La amputación de un segmento del miembro superior es una lesión que puede


ocurrir en el ámbito laboral, especialmente en industrias que involucran maquinaria
pesada y peligrosa. El síndrome de miembro fantasma puede tener efectos
significativos en la calidad de vida y el desempeño laboral de los trabajadores
afectados. Estas personas pueden experimentar sensaciones incómodas, como
picazón, dolor y movimientos involuntarios en el miembro que ya no está presente
físicamente. Estos síntomas pueden interferir con las actividades diarias y afectar la
capacidad de realizar tareas laborales de manera eficiente y segura.

A pesar de que se han realizado avances en la investigación y tratamiento del


síndrome de miembro fantasma, todavía existen desafíos significativos para
comprender completamente sus mecanismos subyacentes y encontrar estrategias
efectivas de manejo.

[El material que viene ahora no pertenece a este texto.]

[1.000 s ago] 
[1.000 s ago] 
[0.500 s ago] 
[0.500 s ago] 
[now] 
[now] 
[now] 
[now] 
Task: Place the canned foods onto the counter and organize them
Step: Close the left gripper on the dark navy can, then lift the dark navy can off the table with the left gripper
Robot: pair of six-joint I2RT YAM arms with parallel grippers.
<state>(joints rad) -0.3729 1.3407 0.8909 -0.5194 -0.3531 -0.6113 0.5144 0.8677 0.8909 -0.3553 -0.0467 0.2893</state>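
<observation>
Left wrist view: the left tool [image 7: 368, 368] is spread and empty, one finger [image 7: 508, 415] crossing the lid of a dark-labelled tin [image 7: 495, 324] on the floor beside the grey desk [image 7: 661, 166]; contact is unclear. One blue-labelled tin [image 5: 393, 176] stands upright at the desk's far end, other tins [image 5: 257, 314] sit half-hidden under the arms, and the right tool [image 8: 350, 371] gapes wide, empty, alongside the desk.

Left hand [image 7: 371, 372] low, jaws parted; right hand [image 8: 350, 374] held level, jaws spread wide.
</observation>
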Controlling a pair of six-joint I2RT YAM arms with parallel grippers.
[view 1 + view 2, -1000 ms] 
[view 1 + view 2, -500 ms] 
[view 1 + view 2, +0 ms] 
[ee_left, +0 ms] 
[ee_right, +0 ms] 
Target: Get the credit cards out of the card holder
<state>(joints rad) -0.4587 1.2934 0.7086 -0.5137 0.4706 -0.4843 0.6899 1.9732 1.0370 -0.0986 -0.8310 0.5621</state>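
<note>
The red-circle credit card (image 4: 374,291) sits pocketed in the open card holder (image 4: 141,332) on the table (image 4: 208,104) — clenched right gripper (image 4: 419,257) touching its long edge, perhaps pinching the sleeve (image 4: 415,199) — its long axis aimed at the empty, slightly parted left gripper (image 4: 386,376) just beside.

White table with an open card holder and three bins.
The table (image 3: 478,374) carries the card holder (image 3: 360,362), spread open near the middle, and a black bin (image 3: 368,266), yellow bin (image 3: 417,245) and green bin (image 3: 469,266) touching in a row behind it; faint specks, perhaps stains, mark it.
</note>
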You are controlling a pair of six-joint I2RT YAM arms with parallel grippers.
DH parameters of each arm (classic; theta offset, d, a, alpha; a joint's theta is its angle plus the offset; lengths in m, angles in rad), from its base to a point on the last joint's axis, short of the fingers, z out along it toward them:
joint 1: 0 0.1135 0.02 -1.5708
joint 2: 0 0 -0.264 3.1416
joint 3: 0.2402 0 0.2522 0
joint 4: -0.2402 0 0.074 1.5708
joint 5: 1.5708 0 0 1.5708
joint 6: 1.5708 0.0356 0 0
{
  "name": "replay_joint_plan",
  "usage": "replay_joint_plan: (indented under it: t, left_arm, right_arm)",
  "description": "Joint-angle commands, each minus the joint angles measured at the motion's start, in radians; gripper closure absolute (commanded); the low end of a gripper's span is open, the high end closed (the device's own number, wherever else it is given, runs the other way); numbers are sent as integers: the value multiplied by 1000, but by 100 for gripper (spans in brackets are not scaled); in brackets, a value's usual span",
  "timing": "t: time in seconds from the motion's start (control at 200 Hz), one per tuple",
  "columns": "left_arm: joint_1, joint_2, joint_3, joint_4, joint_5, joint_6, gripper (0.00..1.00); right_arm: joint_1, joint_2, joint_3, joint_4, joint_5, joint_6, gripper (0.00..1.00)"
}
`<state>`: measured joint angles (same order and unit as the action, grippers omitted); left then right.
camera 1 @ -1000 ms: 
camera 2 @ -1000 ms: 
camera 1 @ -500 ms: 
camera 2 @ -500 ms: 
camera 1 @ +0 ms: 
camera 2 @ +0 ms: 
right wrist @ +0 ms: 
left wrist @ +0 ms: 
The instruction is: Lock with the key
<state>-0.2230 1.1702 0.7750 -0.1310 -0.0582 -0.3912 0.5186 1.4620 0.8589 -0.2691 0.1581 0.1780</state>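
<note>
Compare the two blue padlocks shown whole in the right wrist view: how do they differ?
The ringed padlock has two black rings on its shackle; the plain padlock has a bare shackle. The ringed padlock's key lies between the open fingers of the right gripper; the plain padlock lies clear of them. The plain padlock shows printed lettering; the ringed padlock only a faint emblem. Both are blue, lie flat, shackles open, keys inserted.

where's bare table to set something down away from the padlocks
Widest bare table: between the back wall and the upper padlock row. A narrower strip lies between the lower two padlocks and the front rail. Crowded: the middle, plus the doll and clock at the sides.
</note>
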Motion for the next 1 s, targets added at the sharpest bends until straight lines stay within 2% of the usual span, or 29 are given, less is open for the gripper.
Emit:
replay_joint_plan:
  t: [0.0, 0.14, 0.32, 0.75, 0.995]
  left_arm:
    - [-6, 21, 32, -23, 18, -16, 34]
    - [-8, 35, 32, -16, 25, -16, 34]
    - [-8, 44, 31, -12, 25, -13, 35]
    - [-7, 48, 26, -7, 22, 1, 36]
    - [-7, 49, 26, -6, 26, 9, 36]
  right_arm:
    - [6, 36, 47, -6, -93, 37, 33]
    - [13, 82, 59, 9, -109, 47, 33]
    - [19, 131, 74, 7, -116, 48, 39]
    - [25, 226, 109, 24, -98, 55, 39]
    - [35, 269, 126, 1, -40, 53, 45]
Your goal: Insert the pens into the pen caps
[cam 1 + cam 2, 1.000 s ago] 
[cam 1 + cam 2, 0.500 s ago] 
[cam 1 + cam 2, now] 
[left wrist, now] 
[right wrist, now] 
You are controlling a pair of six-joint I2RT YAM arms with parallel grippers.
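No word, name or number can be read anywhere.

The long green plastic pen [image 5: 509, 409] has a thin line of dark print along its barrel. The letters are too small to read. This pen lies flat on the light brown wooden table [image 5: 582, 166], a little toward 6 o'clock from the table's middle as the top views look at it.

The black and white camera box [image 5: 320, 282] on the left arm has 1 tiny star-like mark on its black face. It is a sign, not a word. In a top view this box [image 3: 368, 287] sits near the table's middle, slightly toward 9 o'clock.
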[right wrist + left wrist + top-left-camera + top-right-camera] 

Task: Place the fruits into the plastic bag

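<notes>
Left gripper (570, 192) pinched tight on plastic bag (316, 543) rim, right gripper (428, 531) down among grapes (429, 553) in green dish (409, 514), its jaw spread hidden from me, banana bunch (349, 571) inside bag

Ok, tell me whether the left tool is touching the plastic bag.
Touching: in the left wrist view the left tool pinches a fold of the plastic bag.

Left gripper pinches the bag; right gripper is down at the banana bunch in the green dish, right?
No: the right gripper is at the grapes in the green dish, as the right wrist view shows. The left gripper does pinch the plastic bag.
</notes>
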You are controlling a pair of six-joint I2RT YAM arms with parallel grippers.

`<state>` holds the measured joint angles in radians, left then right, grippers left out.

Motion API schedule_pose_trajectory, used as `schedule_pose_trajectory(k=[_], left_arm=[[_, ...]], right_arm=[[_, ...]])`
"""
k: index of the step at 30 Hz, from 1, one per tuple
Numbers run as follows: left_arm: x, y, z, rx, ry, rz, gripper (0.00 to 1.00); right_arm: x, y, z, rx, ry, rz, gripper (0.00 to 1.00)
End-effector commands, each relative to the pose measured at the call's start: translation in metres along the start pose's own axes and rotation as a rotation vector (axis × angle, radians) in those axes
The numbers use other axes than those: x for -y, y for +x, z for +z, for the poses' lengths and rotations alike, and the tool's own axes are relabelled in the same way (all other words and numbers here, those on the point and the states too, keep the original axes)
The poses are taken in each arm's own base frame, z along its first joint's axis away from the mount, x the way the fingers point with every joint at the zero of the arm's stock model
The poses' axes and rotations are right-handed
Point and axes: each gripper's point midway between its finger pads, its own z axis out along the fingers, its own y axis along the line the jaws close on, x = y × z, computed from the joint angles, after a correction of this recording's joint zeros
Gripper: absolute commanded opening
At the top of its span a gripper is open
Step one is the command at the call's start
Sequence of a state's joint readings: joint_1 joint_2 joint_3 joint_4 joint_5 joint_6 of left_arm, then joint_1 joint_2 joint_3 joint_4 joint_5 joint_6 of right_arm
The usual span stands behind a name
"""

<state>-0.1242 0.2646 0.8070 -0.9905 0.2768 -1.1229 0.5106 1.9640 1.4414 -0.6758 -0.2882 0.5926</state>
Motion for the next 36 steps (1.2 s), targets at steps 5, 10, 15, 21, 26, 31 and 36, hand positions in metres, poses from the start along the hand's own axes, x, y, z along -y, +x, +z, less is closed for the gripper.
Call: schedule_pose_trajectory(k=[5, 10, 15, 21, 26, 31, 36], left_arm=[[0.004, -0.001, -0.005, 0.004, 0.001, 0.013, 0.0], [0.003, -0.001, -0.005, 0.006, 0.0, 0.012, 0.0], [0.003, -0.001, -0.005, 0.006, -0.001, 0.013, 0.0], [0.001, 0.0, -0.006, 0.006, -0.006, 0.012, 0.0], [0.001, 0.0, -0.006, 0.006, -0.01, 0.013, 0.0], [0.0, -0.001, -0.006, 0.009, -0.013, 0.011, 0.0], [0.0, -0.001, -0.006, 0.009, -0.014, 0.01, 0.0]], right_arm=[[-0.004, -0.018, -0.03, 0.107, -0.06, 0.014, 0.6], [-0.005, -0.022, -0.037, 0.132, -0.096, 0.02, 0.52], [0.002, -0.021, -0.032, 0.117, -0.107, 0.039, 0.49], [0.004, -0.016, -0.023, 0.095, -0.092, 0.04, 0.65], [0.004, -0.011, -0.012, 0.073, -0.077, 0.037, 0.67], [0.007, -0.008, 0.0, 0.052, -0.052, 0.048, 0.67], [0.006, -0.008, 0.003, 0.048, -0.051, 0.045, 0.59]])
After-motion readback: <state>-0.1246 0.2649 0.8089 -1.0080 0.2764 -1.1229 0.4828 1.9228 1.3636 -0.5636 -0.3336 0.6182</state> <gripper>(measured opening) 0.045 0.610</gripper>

La falta de información y recursos específicos para ayudar a los
trabajadores que han perdido un dedo y experimentan este síndrome puede limitar
su capacidad para reintegrarse plenamente en el entorno laboral y recuperar su
calidad de vida previa al accidente.

Por lo tanto, surge la necesidad de investigar y abordar el impacto del síndrome de


miembro fantasma en los trabajadores que han sufrido la amputación de un
segmento significativo que compone la mano, en este caso siendo el dedo pulgar.
Esto permitirá desarrollar intervenciones y terapias personalizadas que ayuden a
mitigar los síntomas del síndrome, mejorar la adaptación a la discapacidad y
promover una reintegración exitosa en el entorno laboral.

TEORIAS PARA ENTENDER EL SDMF

Esquema e Imagen Corporal:


Haciendo alusión a ambas para tener en cuenta la representación consciente,
conceptual y verbalizada, e inconsciente de los diferentes componentes del cuerpo.

La representación propia del cuerpo es necesaria para mantener una interacción con
el entorno que se basa en 3 sistemas interdependientes:

1. La conciencia: a través de estímulos táctiles, y el uso de los sentidos proporciona


información que al ser integrada y procesada aporta conocimiento sobre la
configuración y posición corporal.
2. Conocimiento general del cuerpo: Por una parte el conocimiento lexical y
semántico que define nombres, las categorías y funciones de cada componente
corporal.
Por otro lado el conocimiento topográfico que se traduce en la distribución espacial
de las partes del cuerpo proporciona información sobre la posición concreta del
cuerpo y la proximidad y limites que existen entres los componentes.
3. Información sobre la situación actual y la configuración corporal: Información que
se usa como referencia para planear y ejecutar movimientos dirigidos a objetos
externos.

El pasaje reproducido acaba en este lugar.